[89086] in North American Network Operators' Group
Re: Notes on design of IPv6 BGP multihoming with special subroute attributes (was - Re: Shim6 vs PI addressing)
daemon@ATHENA.MIT.EDU (Iljitsch van Beijnum)
Thu Mar 2 08:22:37 2006
In-Reply-To: <Pine.LNX.4.62.0603020308550.25810@sokol.elan.net>
Cc: Owen DeLong <owen@delong.com>, Jeroen Massar <jeroen@unfix.org>,
David Barak <thegameiam@yahoo.com>, Joe Abley <jabley@isc.org>,
NANOG list <nanog@nanog.org>, Pekka Savola <pekkas@netcore.fi>
From: Iljitsch van Beijnum <iljitsch@muada.com>
Date: Thu, 2 Mar 2006 14:22:04 +0100
To: "william(at)elan.net" <william@elan.net>
Errors-To: owner-nanog@merit.edu
On 2-mrt-2006, at 13:44, william(at)elan.net wrote:
>> 2. In my current thinking on how to achieve ASN based IDR, we
>> would not need ASNs for every organization that multihomes,
>> only for each organization that provides transit. This
>> would greatly reduce some of the current and future demand
>> for ASNs.
Yes, we wouldn't want to run out of AS numbers just now we're
creating 4.29 billion new ones...
> My thinking was that its a big waste of memory (in the global bgp
> table) to announce every IPv6 route in full in particular for cases
> when its sub-allocation and aggregate is already being announced.
Yes, it would be cool if the routers or route servers could
automatically detect this and clean up the routing table.
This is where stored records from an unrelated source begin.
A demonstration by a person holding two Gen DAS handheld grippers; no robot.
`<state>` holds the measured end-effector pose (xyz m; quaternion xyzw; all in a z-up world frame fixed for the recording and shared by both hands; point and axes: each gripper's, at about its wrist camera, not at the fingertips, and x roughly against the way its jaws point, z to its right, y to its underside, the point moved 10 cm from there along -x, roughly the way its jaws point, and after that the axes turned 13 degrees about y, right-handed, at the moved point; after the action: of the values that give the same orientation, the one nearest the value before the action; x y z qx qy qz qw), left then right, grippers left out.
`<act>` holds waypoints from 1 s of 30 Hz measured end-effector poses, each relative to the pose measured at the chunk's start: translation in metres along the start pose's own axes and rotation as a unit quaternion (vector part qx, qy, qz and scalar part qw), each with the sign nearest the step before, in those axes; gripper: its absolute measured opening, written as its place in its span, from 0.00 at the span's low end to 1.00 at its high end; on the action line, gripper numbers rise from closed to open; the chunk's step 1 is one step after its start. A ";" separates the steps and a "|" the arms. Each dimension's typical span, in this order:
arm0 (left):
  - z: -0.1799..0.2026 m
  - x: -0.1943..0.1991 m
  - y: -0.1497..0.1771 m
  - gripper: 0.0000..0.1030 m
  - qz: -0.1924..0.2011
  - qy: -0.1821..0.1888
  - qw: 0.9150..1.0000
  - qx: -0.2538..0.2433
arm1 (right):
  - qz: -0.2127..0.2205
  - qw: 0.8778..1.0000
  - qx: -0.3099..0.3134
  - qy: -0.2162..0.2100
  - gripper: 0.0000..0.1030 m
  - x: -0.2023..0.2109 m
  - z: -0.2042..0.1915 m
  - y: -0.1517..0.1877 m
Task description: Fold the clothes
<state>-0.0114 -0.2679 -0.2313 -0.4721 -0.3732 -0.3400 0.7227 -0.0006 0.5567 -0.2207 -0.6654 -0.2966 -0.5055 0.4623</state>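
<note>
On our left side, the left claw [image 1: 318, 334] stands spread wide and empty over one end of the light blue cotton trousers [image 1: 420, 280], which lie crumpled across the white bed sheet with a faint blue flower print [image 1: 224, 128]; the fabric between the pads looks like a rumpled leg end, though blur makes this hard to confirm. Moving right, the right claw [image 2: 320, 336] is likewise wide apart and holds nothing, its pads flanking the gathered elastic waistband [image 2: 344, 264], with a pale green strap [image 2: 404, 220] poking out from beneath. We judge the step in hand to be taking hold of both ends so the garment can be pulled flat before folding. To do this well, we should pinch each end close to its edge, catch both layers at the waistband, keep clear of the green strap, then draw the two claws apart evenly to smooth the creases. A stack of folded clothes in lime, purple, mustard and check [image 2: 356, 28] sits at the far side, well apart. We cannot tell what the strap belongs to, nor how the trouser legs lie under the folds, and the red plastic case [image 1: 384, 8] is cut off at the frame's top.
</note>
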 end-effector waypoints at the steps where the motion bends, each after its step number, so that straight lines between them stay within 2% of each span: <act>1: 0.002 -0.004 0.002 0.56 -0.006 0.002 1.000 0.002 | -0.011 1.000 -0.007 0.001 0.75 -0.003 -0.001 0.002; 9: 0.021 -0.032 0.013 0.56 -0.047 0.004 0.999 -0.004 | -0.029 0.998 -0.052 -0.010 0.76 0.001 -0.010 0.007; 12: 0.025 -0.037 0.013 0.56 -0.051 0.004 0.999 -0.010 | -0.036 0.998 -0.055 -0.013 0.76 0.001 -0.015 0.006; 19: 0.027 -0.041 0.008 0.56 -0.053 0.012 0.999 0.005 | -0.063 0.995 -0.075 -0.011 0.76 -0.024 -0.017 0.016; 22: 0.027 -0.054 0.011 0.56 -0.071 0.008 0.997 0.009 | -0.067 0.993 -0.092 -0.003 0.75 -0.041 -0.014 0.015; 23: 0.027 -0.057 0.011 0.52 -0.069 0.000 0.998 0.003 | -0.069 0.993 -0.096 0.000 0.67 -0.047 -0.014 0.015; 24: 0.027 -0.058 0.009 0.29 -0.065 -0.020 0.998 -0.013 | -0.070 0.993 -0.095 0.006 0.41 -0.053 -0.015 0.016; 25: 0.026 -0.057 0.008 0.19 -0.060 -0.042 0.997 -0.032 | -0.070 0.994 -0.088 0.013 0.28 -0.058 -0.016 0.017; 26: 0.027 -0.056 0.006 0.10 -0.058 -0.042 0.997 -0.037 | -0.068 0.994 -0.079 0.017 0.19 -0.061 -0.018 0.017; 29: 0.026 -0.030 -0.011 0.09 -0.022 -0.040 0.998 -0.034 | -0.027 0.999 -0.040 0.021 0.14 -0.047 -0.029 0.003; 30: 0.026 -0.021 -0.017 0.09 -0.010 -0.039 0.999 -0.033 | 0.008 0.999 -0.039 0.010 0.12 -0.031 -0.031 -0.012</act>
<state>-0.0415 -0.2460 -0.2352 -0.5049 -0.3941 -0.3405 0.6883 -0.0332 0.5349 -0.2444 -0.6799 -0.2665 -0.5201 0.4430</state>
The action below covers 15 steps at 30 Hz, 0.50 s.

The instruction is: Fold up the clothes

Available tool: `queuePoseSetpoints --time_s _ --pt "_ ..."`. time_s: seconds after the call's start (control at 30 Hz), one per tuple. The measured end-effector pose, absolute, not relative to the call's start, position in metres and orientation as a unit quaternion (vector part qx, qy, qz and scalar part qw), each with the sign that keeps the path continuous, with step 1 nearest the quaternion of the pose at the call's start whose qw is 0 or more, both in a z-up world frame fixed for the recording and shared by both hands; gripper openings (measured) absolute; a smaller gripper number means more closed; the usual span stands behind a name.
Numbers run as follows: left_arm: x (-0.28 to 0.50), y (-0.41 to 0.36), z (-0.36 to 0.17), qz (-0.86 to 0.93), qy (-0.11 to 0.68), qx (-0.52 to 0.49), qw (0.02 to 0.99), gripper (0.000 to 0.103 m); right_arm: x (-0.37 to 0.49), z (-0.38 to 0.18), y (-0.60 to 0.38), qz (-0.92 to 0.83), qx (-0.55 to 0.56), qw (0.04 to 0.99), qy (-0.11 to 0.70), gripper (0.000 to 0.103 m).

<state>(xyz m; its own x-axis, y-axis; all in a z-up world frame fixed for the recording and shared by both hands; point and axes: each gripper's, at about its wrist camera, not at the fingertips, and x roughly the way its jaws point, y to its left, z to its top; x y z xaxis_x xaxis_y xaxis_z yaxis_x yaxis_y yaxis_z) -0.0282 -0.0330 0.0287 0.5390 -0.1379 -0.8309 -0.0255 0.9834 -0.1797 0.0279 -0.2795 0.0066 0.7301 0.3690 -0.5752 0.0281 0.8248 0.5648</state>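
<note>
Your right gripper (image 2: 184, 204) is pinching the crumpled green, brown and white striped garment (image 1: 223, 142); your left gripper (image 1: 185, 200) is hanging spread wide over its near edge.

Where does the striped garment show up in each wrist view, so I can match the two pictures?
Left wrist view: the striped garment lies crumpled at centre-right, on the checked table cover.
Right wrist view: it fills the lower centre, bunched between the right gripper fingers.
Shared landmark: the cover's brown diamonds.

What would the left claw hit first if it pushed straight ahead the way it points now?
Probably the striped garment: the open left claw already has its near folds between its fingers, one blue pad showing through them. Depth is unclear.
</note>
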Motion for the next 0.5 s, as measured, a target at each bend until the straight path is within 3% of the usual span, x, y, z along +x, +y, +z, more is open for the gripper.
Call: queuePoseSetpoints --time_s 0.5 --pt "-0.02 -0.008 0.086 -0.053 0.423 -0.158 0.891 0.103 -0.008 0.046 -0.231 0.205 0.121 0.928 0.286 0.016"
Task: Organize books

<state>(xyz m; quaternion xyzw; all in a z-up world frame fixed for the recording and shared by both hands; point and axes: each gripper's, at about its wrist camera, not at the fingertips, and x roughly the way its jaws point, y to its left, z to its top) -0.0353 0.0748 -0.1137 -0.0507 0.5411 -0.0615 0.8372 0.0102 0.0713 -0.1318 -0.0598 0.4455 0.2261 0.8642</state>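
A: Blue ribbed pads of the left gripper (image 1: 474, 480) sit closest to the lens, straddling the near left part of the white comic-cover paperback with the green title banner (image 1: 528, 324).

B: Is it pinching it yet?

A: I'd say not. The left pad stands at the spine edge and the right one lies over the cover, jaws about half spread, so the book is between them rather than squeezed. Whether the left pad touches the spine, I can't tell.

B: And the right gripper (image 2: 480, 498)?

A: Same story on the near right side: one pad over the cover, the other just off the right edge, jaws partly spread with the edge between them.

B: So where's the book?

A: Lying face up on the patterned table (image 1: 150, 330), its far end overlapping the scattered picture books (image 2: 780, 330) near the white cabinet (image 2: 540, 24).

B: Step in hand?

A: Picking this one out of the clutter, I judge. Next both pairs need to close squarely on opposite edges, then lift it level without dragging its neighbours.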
Unfortunately:
A --- B
/ \
X Y
\ /
C --- D
If X uses 172.16.1.0/24 but A also announces 172.16.0.0/12, then A or
B could decide to suppress the /24. However, Y will see the /24
through D and C but not through B and A, so Y will now send all of
its traffic to X through C and D.
> But it maybe possible to do limited bgp multi-homing by having
> such /48 and similar routes included as attributes of the main
> route, i.e.
> A100:1000::/32 route would appear with extended attributes like
> Subroutes: 0010/16 (2)
Some years ago, I suggested doing this by adding a bitmap to the
aggregate route: a single bit is enough to convey holes in the
aggregate, with two or three bits you can also do some traffic
engineering. This will get you from a /16 aggregate to individual /
24s with 32 bytes (1 bit per more specific) or a /32 to /48s with 8
kilobytes.
Such an approach does depend on relatively tight packing of end-users
that share the same ISPs, though.
> All these approaches (especially second one) however certain
> problems when
> you have to consider route security & authorization (i.e. SIDR/SBGP
> space)
IDR security doesn't come cheap anyway: be prepared to double or
quadruple your router's memory and install crypto hardware.